Dalam puisi terdapat kata
Dalam pikir terdapat akal
Jangan cepat katakan cinta
Sebelum kita benar mengenal

Sebuah pantun haruslah memiliki empat baris dalam satu bait. Baris 1 dan 2 disebut sampiran dan baris 3 dan 4 disebut isi dengan 8 – 12 suku kata pada setiap baris agar tercipta ritme yang tepat dan enak dibaca. Pantun pun harus memiliki rima bersilang, yaitu a-b-a-b . Berdasarkan karakteristik tersebut, teks yang termasuk ke dalam pantun adalah teks 3. Teks 1 memang mengandung beberapa diksi yang sudah jarang digunakan seperti kata jua yang tampak sebagai puisi lama, tetapi teks tersebut tidak memiliki sampiran dan berima a-a-a-a. Itu adalah ciri syair yang saya ambil dari syair Hamzah Fansuri berjudul “Syair Perahu”, sedangkan pada teks 2, walau sama-sama empat baris dan berima a-a-a-a , tidak dapat disebut syair ataupun pantun. itu adalah bentuk puisi modern karya Irfan Sulistya. Hal ini terlihat dari jumlah suku kata yang terlalu banyak sebagai ciri kebebasan struktur pada puisi modern.

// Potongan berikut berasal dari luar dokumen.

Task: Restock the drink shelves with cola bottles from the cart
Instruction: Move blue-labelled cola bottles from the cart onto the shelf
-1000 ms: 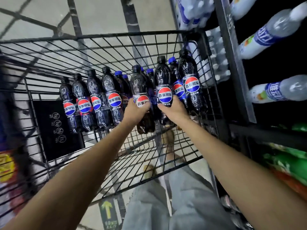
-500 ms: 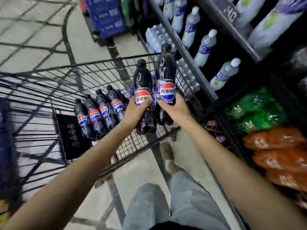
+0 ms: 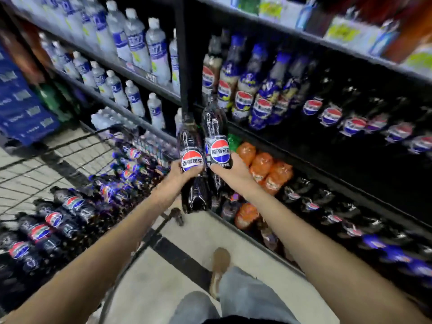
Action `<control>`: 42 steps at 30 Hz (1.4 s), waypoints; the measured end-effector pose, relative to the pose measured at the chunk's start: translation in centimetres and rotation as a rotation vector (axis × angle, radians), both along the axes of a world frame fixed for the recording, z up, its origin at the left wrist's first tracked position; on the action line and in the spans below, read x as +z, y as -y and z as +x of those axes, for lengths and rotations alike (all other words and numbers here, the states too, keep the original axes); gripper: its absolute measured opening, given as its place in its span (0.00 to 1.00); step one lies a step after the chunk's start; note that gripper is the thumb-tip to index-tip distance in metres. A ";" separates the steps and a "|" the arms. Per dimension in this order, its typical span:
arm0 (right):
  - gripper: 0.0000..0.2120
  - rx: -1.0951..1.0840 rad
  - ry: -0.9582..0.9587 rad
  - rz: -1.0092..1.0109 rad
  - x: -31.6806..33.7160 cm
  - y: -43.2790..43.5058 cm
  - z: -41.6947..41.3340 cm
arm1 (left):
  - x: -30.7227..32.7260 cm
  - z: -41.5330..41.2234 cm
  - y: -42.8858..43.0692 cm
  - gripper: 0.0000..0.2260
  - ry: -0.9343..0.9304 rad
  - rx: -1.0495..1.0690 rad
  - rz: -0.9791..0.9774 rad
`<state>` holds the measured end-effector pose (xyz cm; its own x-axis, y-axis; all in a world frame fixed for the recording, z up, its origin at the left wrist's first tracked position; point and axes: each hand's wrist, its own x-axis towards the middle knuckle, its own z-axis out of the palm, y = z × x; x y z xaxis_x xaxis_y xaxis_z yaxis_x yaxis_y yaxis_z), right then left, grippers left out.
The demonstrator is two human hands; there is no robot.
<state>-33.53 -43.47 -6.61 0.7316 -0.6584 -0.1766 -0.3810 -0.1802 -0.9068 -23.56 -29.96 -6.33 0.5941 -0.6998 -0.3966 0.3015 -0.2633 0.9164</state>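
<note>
Inspection at drink aisle: both hands occupied

Left hand grips the left cola bottle at its labelled middle, fingers curled tight round the red, white and blue badge. Right hand grips the right cola bottle the same way, thumb across the lower edge of the label.

Both bottles stand near upright at the centre of the frame, side by side and touching. Their necks point up toward the dark shelf post. Caps are too blurred to report.

Wire cart occupies the left of the frame. The cart stock, more cola bottles, lies in rows from lower left toward centre.

Cola shelf runs across the right of the frame and carries a row of shelved cola with matching badges. Orange drink bottles sit on the tier below, just right of the right hand. Clear water bottles fill the upper left bays. Frame edges are smeared; labels there cannot be read.
</note>
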 end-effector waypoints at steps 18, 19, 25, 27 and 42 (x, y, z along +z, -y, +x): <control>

Selain pantun, terdapat jenis puisi lama yang mirip dengan pantun yaitu sama-sama memiliki sampiran dan isi, tetapi lebiih singkat karena hanya memiliki dua baris. Puisi lama tersebut disebut karmina. Ini pun harus dibedakan dengan pantun karena karakteristik pantun yang empat baris, sedangkan karmina hanya dua baris.

Poin Penting

Pantun memiliki karakteristik sebagai berikut.
1. Satu bait terdiri atas empat baris
2. Baris 1 dan 2 disebut sampiran
3. Baris 3 dan 4 disebut isi
4. Berjumlah 8 – 12 suku kata pada tiap baris.

Membuat Abstraksi Teks Pantun

Pada pelajaran sebelumnya, kita telah mengetahui langkah-langkah menganalisis teks pantun. Baik menganalisis isi teks pantun maupun menganalisis bahasa teks pantun. Abstrak merupakan ikhtisar atau inti dari sebuah teks. Mengabstraksi teks berarti kegiatan merumuskan kembali suatu teks menjadi teks baru yang lebih ringkas.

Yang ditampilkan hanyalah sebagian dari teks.